In the material below, write out each line word for word and omit the pictures.

━━━━━━━━━━━━━━━━━━━━━━━━━━━━━━

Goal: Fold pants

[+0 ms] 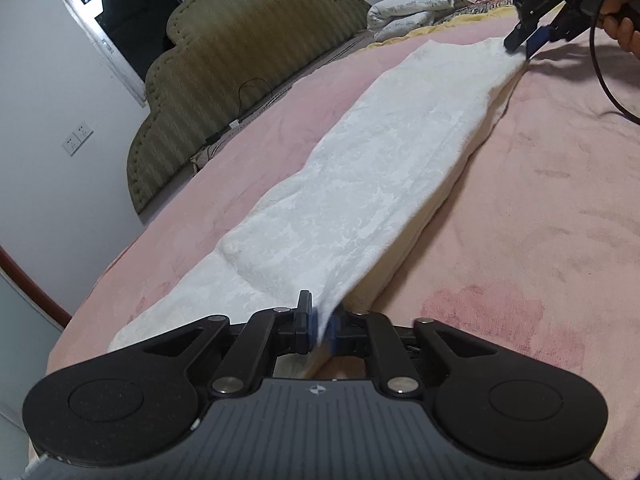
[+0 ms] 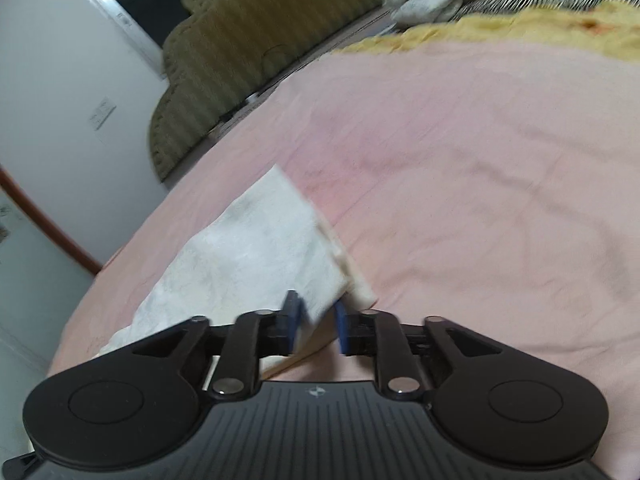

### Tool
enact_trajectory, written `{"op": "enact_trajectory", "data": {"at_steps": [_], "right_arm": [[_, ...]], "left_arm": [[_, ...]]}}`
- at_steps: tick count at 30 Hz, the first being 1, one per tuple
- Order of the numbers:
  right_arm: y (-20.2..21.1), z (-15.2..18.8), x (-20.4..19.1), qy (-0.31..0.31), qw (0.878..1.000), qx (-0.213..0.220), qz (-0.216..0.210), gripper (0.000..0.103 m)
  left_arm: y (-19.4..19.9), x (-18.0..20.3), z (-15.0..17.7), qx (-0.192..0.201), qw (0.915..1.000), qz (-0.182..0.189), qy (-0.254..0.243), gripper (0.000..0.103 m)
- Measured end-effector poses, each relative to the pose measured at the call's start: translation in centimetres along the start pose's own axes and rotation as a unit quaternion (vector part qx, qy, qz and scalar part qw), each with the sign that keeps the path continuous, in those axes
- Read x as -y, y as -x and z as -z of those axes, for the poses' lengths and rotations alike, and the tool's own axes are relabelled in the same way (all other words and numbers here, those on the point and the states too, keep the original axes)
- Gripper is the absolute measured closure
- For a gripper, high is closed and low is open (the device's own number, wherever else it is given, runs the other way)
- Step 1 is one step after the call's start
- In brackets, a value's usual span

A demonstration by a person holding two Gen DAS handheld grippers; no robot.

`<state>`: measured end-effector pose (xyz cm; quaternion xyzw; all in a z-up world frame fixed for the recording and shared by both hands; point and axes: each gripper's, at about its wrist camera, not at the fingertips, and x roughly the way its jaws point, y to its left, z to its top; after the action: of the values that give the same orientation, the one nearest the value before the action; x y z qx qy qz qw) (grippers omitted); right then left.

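White pants (image 1: 360, 184) lie folded lengthwise in a long strip on a pink bed cover (image 1: 540, 200). My left gripper (image 1: 322, 322) is shut on the near end's edge and lifts it slightly. My right gripper (image 1: 520, 46) shows at the far end in the left wrist view, at the pants' corner. In the right wrist view the right gripper (image 2: 318, 326) has its blue pads around the pants' (image 2: 256, 240) corner with a narrow gap; the cloth sits between the jaws.
An olive padded headboard (image 1: 240, 60) stands on the left by the wall. Folded white bedding (image 1: 416, 4) and a yellow blanket (image 2: 500, 28) lie at the far side. A black cable (image 1: 604, 80) hangs from the right gripper. A person's hand (image 1: 624, 12) holds it.
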<state>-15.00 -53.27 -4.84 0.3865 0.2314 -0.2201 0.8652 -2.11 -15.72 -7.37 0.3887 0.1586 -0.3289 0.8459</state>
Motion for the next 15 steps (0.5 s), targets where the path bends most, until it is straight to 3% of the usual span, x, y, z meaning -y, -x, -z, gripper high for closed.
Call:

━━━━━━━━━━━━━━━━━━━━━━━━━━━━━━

__Solution for this task__:
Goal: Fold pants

[+0 ms] 
[+0 ms] 

### Tool
enact_trajectory, written `{"op": "enact_trajectory", "data": {"at_steps": [_], "right_arm": [[_, ...]], "left_arm": [[_, ...]]}}`
- at_steps: tick count at 30 Hz, the first being 1, one per tuple
- Order of the numbers:
  right_arm: y (-20.2..21.1), z (-15.2..18.8), x (-20.4..19.1), qy (-0.31..0.31), qw (0.878..1.000), qx (-0.213..0.220), qz (-0.216..0.210), gripper (0.000..0.103 m)
  left_arm: y (-19.4..19.9), x (-18.0..20.3), z (-15.0..17.7), qx (-0.192..0.201), qw (0.915..1.000), qz (-0.182..0.189), qy (-0.254..0.243), gripper (0.000..0.103 m)
- Measured end-effector poses, each relative to the pose measured at the call's start: translation in centimetres along the start pose's own axes and rotation as a unit quaternion (vector part qx, qy, qz and scalar part qw), each with the sign that keeps the path continuous, in those axes
- Read x as -y, y as -x and z as -z of those axes, for the poses' lengths and rotations alike, and the tool's own axes are relabelled in the same way (all other words and numbers here, those on the point and the states too, keep the original axes)
- Gripper is the absolute measured closure
- For a gripper, high is closed and low is open (the device's own number, wherever else it is given, runs the other way)
- Step 1 is one step after the call's start
- In brackets, a value's usual span

A demonstration by a person holding two Gen DAS handheld grippers; no robot.

`<state>`: measured end-effector pose (xyz cm; quaternion xyzw; all in a z-up world frame fixed for the recording and shared by both hands; point and axes: each gripper's, at about its wrist camera, not at the fingertips, and x roughly the way its jaws point, y to its left, z to its top; after the action: of the values that give the same orientation, the one nearest the value before the action; x y z qx qy qz qw) (grippers omitted); right then left.

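White pants (image 1: 360, 184) lie folded lengthwise in a long strip on a pink bed cover (image 1: 540, 200). My left gripper (image 1: 322, 322) is shut on the near end's edge and lifts it slightly. My right gripper (image 1: 520, 46) shows at the far end in the left wrist view, at the pants' corner. In the right wrist view the right gripper (image 2: 318, 326) has its blue pads around the pants' (image 2: 256, 240) corner with a narrow gap; the cloth sits between the jaws.
An olive padded headboard (image 1: 240, 60) stands on the left by the wall. Folded white bedding (image 1: 416, 4) and a yellow blanket (image 2: 500, 28) lie at the far side. A black cable (image 1: 604, 80) hangs from the right gripper. A person's hand (image 1: 624, 12) holds it.
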<state>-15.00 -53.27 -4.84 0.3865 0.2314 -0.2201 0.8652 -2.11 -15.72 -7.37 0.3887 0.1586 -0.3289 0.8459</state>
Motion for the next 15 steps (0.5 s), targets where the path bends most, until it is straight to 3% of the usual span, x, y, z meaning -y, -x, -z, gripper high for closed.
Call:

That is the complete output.